[Records from a collection]
╔══

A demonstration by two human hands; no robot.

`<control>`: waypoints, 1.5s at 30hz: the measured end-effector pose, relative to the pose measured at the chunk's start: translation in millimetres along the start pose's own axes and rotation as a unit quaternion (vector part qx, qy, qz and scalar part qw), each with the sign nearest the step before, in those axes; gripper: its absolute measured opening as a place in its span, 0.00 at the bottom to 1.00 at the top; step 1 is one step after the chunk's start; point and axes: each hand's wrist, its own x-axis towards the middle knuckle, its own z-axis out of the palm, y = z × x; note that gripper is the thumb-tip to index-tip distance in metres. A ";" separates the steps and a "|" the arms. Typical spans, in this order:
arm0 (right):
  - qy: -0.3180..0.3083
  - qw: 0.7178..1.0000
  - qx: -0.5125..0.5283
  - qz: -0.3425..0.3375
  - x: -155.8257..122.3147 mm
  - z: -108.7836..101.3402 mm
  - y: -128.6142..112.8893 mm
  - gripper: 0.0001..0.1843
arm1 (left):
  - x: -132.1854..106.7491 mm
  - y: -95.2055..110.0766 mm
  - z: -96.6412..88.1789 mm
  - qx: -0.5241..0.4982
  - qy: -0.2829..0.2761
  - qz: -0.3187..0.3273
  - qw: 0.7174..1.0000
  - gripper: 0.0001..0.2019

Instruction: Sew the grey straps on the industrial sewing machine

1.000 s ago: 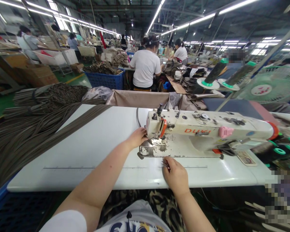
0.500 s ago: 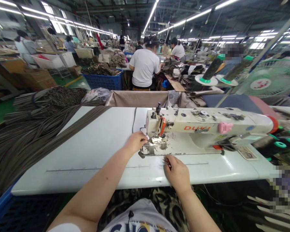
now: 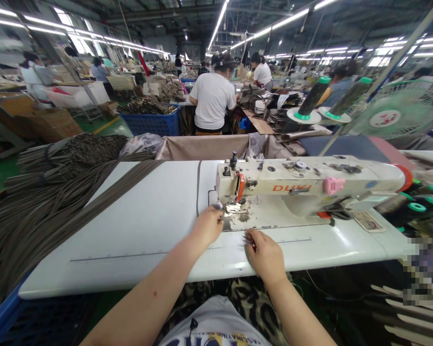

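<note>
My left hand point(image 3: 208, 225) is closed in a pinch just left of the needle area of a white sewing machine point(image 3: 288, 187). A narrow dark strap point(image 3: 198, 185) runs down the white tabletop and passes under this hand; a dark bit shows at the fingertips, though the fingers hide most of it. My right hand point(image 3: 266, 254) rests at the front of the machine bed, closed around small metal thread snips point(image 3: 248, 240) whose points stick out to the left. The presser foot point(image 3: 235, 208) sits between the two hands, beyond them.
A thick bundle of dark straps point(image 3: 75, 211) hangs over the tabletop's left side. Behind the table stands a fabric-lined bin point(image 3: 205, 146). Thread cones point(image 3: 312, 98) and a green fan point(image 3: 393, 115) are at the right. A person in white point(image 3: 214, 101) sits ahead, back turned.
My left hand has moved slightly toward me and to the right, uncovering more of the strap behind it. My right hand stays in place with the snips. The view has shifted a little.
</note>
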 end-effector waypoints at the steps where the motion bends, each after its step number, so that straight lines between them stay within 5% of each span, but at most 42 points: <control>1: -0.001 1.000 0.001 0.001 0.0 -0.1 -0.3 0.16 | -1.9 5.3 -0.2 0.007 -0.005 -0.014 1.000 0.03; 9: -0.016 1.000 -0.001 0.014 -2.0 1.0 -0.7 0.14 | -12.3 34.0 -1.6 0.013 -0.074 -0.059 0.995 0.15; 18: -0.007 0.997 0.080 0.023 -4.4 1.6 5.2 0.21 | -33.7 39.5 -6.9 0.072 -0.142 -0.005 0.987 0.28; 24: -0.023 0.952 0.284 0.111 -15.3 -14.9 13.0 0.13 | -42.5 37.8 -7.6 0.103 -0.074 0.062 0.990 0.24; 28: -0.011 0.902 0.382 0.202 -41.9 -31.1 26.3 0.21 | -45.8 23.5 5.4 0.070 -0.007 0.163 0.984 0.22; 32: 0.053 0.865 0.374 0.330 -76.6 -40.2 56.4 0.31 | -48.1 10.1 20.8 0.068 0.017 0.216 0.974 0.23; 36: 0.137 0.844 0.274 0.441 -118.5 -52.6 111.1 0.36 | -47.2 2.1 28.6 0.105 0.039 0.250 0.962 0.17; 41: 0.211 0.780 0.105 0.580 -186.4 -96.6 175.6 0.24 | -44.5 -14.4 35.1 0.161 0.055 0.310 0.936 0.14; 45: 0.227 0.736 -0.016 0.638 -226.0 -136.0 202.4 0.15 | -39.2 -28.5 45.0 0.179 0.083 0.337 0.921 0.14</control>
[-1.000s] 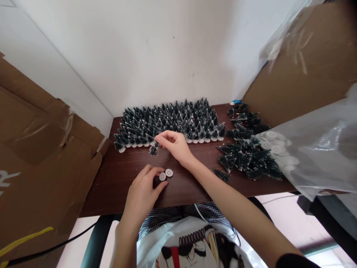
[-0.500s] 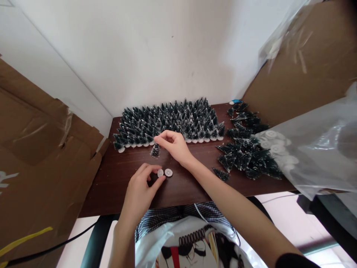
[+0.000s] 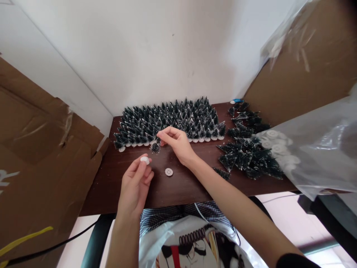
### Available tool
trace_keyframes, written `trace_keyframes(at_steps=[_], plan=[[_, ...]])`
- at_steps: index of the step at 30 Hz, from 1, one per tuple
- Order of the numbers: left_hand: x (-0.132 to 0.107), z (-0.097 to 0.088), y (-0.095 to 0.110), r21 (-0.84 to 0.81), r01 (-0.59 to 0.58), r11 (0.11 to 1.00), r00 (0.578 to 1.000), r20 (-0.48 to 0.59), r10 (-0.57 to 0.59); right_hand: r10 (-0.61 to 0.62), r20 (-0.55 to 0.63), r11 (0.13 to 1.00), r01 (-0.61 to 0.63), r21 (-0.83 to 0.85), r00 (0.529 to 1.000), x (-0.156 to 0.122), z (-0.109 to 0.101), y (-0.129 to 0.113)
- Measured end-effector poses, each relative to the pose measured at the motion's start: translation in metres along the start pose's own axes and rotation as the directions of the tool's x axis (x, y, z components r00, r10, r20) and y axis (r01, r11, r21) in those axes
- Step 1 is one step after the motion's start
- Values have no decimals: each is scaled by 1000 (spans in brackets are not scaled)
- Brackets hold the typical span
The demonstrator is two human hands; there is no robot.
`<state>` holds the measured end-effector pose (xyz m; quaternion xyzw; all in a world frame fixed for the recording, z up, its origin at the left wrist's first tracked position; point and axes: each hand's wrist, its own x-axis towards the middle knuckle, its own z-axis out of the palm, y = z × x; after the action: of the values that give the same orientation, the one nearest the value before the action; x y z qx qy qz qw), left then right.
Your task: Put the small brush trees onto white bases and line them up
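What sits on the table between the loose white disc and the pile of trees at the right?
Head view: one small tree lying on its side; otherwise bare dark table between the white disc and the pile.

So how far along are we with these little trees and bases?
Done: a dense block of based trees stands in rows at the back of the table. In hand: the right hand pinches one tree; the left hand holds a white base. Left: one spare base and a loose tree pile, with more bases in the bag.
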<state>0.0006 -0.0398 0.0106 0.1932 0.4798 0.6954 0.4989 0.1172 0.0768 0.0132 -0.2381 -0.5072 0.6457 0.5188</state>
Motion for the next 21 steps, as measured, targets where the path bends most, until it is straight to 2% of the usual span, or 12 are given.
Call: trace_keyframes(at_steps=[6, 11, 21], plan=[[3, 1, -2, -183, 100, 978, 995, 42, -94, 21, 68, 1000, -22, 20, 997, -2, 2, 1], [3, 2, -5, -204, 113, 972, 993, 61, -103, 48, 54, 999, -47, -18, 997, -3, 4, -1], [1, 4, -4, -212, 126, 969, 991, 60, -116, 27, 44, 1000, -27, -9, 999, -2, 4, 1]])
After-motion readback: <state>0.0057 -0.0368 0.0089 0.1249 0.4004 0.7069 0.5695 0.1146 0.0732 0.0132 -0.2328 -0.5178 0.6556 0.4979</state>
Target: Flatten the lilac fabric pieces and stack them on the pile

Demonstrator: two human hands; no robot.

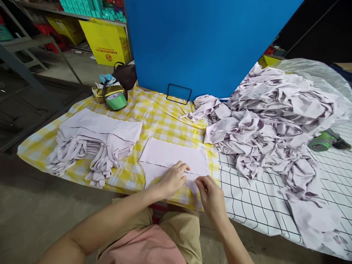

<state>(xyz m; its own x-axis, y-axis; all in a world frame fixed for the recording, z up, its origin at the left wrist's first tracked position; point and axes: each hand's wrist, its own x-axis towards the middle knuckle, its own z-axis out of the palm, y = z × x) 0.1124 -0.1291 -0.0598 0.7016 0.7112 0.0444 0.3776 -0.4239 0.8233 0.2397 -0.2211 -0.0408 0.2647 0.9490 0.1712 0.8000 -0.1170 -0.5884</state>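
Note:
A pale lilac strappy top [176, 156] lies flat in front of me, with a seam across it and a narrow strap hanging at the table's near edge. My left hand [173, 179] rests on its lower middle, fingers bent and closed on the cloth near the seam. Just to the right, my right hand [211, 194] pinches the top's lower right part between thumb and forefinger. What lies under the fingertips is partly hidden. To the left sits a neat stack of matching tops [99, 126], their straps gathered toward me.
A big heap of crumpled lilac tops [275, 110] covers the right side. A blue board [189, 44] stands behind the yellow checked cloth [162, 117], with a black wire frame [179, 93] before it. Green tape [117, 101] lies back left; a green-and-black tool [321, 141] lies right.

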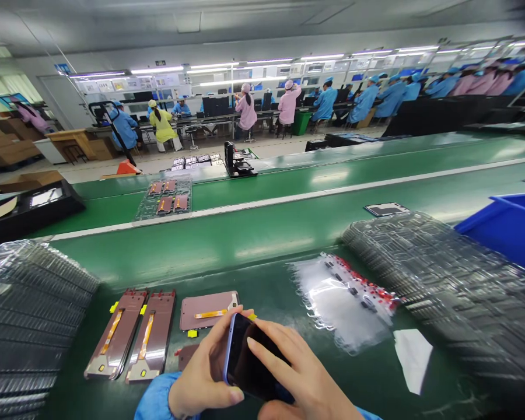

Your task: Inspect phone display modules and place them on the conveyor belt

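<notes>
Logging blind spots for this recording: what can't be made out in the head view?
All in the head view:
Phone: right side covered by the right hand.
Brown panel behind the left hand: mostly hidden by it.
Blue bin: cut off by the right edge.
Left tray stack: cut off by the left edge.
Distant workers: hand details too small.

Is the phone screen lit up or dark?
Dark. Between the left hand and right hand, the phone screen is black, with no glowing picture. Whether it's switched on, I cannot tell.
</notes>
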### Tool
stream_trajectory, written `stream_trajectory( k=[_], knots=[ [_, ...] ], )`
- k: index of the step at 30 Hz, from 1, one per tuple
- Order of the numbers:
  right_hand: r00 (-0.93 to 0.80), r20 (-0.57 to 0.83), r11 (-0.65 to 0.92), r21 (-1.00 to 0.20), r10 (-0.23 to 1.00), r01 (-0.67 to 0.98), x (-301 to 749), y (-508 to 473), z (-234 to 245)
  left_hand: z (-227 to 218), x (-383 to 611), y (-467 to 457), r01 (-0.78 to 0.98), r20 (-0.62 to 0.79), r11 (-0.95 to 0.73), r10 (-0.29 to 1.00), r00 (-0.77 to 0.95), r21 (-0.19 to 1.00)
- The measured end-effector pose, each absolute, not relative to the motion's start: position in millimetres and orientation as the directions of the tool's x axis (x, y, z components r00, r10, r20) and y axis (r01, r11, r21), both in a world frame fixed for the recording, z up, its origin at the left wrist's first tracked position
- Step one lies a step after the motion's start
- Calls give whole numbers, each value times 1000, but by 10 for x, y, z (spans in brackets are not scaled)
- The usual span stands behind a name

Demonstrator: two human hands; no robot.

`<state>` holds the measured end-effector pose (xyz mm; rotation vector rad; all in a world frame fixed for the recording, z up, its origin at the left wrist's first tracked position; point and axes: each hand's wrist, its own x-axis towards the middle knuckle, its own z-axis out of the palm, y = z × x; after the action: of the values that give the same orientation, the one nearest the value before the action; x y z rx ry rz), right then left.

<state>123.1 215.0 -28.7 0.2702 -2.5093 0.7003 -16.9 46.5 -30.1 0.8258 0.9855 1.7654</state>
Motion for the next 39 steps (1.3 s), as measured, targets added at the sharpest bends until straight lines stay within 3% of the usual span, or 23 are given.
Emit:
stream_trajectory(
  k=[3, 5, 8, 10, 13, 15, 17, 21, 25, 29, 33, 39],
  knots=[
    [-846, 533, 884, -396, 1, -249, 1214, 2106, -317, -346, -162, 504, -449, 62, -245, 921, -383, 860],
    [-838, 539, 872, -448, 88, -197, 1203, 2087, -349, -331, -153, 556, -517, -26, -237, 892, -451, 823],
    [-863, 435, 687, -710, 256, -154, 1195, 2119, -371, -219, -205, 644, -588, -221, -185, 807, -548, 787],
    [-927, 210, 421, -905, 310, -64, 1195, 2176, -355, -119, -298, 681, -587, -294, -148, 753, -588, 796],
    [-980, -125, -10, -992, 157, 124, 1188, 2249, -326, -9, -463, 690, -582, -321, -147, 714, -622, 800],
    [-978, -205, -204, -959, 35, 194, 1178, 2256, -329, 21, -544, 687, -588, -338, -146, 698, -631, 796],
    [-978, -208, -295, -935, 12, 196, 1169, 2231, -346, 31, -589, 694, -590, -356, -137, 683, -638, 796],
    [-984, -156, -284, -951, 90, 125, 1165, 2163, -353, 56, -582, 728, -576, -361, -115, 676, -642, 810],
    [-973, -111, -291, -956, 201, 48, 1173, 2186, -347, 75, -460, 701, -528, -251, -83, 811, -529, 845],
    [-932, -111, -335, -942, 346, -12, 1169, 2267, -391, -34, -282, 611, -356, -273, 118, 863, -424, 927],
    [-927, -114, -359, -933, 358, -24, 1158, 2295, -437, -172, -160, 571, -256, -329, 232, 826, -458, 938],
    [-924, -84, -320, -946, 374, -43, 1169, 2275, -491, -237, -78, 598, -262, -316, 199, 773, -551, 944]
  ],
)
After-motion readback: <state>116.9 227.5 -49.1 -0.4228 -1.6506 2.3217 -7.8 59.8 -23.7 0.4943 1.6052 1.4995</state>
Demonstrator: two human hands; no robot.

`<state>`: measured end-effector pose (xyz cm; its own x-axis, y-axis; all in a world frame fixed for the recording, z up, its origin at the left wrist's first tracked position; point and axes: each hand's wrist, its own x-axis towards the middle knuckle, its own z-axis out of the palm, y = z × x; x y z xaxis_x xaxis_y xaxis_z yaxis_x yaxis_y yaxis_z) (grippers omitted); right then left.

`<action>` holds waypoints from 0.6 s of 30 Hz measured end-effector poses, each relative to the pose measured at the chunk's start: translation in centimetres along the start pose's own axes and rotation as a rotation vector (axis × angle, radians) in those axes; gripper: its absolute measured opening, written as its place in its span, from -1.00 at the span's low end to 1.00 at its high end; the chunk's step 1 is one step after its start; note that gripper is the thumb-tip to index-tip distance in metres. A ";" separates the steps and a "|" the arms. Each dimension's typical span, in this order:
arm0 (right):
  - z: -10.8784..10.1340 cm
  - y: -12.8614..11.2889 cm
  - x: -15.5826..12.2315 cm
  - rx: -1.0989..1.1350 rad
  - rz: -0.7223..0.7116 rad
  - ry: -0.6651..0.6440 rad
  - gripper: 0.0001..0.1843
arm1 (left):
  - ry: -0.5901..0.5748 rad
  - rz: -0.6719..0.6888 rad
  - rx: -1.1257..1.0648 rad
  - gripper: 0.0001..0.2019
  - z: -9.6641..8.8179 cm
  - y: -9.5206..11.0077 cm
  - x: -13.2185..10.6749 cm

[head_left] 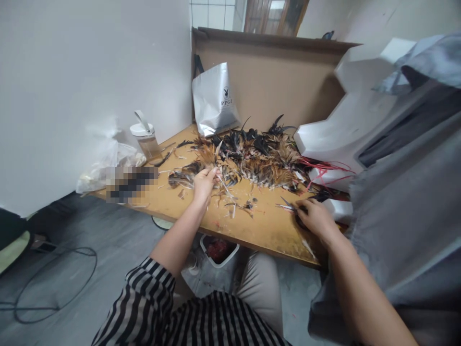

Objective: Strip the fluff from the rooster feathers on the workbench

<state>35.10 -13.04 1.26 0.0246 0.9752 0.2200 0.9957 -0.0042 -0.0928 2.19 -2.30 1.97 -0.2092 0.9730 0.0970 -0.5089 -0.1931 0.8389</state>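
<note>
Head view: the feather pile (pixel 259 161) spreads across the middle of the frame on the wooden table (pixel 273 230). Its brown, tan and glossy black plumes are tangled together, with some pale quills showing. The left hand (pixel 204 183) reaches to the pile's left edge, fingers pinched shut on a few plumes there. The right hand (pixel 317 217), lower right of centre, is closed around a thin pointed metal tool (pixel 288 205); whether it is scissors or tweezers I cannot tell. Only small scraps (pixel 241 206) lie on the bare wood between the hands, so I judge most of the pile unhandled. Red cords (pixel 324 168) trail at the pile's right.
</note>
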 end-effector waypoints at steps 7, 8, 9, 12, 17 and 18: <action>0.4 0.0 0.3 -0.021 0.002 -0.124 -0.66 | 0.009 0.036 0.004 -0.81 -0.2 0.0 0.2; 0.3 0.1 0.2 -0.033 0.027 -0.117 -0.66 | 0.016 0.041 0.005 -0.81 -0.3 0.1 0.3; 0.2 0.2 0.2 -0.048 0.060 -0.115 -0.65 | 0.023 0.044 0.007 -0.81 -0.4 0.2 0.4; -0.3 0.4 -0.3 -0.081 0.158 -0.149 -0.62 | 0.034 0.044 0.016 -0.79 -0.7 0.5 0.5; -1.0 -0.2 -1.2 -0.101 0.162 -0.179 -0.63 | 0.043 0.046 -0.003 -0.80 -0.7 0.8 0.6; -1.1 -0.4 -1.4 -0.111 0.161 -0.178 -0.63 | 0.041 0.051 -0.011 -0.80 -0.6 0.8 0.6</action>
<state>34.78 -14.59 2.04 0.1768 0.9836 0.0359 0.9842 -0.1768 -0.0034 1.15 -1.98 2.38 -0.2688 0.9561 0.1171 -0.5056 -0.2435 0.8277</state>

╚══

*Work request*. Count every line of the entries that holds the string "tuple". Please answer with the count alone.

*Answer to this exercise*. 2